Thanks for the positive feedback.

2CAudio has a special (Perfect Strom) pricing for the pair (Aether & Breeze) . 

This might be a good way to have both for ($349.95). 

imho, this is a pretty reasonable price, given the quality, and flexibility they offer. I think I will get the 'Perfect Storm' bundle. Especially when compared to other high-quality algorithmic Reverb plug-ins. i.e. lexicon,...etc. 

(Aether) looks like a great tool for creative sound-design applications, it will come in handy, even though it is a deeper and more complex plug-in to use compared to Breeze. 

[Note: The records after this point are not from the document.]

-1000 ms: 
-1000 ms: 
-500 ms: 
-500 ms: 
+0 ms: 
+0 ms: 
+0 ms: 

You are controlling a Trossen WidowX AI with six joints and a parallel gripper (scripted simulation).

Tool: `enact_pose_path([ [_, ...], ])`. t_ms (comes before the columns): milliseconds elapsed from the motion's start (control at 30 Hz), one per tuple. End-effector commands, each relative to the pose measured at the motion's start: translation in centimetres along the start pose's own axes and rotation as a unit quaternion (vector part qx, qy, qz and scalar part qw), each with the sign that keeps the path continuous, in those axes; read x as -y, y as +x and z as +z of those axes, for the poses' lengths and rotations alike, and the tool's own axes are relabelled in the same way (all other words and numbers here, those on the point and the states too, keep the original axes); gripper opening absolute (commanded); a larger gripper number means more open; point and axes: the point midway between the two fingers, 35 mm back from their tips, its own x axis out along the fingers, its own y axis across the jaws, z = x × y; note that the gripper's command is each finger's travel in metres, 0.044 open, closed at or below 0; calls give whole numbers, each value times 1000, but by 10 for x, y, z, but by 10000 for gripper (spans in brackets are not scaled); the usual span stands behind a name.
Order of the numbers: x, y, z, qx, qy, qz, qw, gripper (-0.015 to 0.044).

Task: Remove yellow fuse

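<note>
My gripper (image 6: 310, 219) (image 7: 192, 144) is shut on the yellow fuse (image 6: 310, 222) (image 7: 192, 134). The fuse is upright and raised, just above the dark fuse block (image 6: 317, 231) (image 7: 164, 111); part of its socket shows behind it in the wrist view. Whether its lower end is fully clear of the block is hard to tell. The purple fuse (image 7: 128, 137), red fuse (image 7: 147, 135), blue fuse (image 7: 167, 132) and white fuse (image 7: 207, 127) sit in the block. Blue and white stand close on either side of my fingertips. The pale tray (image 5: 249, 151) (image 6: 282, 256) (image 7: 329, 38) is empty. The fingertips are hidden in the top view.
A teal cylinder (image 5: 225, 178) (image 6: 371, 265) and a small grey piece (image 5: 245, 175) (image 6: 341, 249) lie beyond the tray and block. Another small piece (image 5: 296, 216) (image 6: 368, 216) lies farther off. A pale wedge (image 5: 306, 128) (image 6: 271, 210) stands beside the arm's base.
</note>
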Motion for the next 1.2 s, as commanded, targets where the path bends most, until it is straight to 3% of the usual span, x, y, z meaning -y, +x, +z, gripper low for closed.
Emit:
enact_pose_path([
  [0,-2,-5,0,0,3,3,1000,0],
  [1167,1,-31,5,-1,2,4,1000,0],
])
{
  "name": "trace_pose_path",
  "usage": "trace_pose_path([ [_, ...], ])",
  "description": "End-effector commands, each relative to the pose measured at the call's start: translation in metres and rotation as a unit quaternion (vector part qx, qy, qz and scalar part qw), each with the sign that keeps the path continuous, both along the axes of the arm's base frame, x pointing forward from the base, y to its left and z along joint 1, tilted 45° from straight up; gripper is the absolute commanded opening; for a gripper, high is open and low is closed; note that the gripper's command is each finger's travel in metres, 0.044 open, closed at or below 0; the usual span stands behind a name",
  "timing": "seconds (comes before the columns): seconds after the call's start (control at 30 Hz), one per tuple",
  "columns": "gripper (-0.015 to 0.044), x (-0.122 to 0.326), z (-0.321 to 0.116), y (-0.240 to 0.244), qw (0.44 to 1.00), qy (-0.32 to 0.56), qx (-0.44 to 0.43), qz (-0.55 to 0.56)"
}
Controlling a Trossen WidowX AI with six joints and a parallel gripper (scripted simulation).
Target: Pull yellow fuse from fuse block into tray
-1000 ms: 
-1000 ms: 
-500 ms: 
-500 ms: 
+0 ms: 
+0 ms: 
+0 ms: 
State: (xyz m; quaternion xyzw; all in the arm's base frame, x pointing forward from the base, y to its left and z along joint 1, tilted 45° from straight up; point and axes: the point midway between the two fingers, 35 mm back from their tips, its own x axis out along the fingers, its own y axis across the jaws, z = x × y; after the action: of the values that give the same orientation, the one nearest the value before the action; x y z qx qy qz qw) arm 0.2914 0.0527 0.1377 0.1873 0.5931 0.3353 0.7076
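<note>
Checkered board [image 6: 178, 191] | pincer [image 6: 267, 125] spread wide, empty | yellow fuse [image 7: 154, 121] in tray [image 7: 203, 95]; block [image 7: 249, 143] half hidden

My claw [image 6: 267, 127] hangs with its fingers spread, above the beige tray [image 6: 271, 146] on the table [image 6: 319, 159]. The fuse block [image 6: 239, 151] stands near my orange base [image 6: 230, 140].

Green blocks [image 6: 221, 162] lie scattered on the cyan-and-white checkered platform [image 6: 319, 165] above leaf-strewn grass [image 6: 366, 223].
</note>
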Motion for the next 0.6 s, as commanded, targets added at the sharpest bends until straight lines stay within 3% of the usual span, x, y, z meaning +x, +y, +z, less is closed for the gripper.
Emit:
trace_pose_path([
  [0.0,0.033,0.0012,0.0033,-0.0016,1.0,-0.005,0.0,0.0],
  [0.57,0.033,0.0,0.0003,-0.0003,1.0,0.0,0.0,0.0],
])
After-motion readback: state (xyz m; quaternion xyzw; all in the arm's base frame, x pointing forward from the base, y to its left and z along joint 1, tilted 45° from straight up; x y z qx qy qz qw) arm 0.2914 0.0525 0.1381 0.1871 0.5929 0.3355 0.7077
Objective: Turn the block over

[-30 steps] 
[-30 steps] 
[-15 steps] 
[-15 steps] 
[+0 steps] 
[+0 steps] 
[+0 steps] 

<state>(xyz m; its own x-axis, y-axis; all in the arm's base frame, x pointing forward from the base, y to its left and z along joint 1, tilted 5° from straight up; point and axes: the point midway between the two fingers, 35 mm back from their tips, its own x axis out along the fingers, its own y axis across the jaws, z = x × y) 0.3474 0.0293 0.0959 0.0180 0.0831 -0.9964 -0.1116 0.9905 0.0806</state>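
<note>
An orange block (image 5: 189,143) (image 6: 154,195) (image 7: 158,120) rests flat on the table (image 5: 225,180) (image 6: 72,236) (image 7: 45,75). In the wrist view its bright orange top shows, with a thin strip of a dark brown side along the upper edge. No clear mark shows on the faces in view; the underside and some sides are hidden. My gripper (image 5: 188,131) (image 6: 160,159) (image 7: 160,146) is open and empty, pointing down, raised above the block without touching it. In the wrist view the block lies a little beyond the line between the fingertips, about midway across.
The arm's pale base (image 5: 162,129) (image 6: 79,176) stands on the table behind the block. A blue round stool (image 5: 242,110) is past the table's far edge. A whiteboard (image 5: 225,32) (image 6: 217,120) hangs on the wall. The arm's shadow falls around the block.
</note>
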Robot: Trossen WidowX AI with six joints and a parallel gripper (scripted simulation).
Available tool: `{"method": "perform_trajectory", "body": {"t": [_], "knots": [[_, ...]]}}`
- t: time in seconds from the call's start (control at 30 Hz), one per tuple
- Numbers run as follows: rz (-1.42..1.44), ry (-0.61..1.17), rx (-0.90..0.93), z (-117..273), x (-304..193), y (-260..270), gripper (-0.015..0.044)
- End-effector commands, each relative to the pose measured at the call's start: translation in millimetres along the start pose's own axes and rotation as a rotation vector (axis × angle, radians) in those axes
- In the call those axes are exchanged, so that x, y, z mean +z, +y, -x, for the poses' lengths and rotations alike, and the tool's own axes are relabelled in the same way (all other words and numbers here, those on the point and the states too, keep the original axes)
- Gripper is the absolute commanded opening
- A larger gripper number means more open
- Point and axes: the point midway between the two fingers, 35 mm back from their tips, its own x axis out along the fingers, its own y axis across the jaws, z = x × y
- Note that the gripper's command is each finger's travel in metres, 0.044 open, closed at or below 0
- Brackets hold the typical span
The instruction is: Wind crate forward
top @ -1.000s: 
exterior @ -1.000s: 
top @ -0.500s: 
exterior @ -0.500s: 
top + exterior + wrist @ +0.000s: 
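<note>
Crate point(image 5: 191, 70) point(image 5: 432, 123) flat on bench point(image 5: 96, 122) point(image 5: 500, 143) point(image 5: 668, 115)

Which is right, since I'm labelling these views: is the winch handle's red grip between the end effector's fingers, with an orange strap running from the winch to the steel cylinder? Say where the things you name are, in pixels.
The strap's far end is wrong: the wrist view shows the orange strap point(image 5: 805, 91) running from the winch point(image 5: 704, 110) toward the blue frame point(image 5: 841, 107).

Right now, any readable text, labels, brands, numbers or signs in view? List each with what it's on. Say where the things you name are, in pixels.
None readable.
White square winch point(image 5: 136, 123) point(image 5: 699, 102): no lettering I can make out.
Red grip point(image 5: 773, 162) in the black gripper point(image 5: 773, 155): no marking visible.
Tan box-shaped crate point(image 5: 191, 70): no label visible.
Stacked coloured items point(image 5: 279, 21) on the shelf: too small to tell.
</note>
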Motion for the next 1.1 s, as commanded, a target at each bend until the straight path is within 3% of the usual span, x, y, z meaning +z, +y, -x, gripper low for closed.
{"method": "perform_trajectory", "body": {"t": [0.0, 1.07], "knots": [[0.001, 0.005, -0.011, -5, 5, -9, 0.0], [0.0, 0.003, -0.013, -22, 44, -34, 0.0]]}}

http://galbanum.com/shop/product_info.php?products_id=83&osCsid=d2a46e77cf4e852b9e7ad1f21349f692


----------



## Dan Mott (Sep 4, 2011)

I prefer Lexicon


----------



## Frederick Russ (Sep 5, 2011)

whinecellar @ Sun Sep 04 said:


> There's a LONG thread over at Gearslutz about these two, where you'll find Den's excellent presets and a few by yours truly, specifically designed for scoring. I also posted some audio comparisons between Breeze and a certain $1500 reverb plugin suite.
> 
> Personally, Breeze is one of my favorite reverbs at any price. Aether's great too but delves a bit more into sound design territory; if you just want a killer reverb that's not too complicated, it's hard to go wrong...
> 
> ...



Hi Jim, for a few rather scary Lexicon PCM native emulations, I have not found anything close to Breeze using some of yours and Den's custom presets (and this coming from one who owns Lexicon PCM Native) - same lush factor. The fact that it is true stereo also helps it dimensionally with a rather pronounced spatial 3D depth to it.


----------



## whinecellar (Sep 5, 2011)

Indeed Frederick... they are both eerily capable of nailing the Lex flavor IMO. However, they are incredibly versatile and can do lots of other stuff as well. For someone who can't afford the Lex price tag (or even someone who can and just wants some other flavors), they are really worth checking out. And I say this as an admitted Lexicon snob myself


----------



## windshore (Sep 5, 2011)

+1
as another happy user of Aether & Breeze.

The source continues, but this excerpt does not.